The United States ranks #4 in spending per student worldwide, and only Luxembourg spends substantially more. Japan, for instance, spends only 75% as much per student, and the rest of the OECD is in the same ballpark. The United States is very much on the tail end of the spending curve, yet student performance keeps tanking. 

The response, driven by the education industry, is to toss metrics out the window in the name of "equity." The result is students entering colleges and universities who have been told they are the best in the world, but whose abilities don't match what middle schoolers routinely did not so long ago—a time when we all sensed that education was already in crisis. 

To the UC Regents, UCOP, Academic Senate leadership, and the people of California:

We write as University of California mathematics faculty, joined by faculty from other STEM disciplines. UC has long served students from every background and has been a powerful engine of social mobility for the people of California. That public trust must be protected for future generations. Today, UC's mission is at risk. To preserve that mission:

We call for the reinstatement of the SAT/ACT mathematics requirement for applicants to STEM majors beginning with the 2027 admissions cycle, alongside STEM faculty oversight of readiness standards and admissions practices affecting those majors.
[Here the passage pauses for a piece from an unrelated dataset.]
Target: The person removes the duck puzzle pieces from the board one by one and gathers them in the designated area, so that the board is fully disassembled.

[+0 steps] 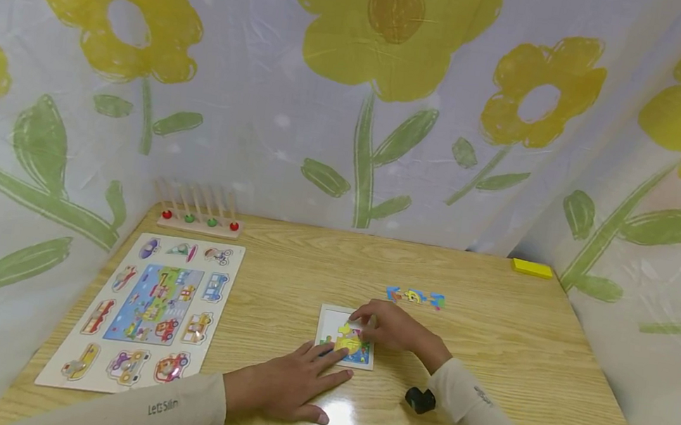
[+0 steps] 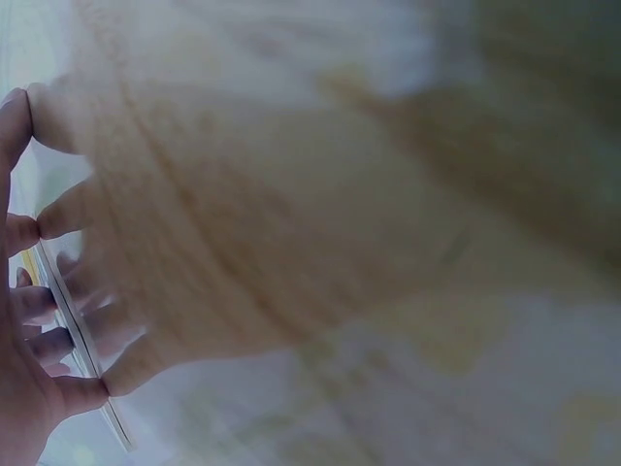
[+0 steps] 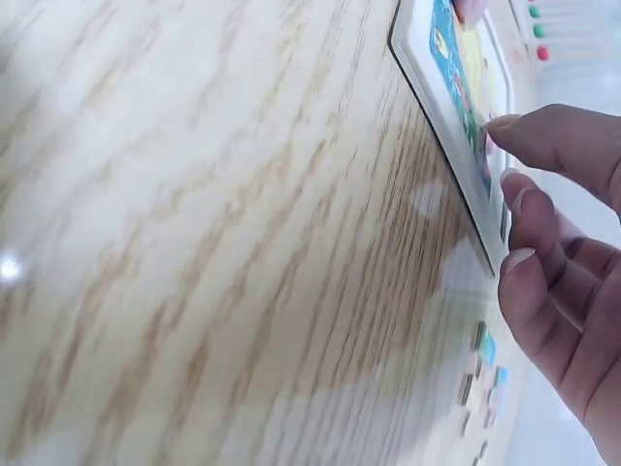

Over the past five years, we have seen a widening divergence in mathematical preparation levels within the same classroom. This trend indicates that current admissions practices do not provide a sufficiently reliable check on mathematical readiness for STEM majors. The UC San Diego Senate-Administration Workgroup on Admissions report documents this crisis in stark terms: in the last five years, the number of students whose mathematics skills fall below high school level increased nearly thirtyfold; moreover, 70% of those students fall below middle school levels, reaching roughly one in twelve members of the entering cohort. These findings are corroborated by data across our campuses. For example, for three consecutive years, 20-30% of UC Berkeley first-semester calculus students who participated in mathematical diagnostic testing displayed severe preparation deficits.

Basic mathematical fluency is analogous to literacy; without it, success in university-level STEM becomes structurally unattainable for students. We now observe preparation gaps so severe that instructors must reteach middle-school mathematics while simultaneously teaching the material students need for sciences, engineering, economics, and other quantitatively demanding fields. UC has been a national leader in supporting under-resourced students to do well in mathematics. However, UC has finite resources and can help only so many students, and only when the preparation deficits they need to overcome are within reach.

Furthermore, the widening spread between underprepared and well-prepared students creates polarized courses, weakening the foundation available to many students and making it harder to teach at the level required for advanced STEM work. UC is increasingly unable to provide its students with the education needed to become leaders in California's scientific, technological, and economic future. We are already seeing the warning signs: longer pathways through prerequisite material, reduced readiness for advanced coursework, and growing pressure to dilute quantitative rigor. Left unaddressed, these trends will lead to declining graduation rates, longer time to degree, and reduced completion of STEM majors, with consequences for California's highly skilled STEM workforce.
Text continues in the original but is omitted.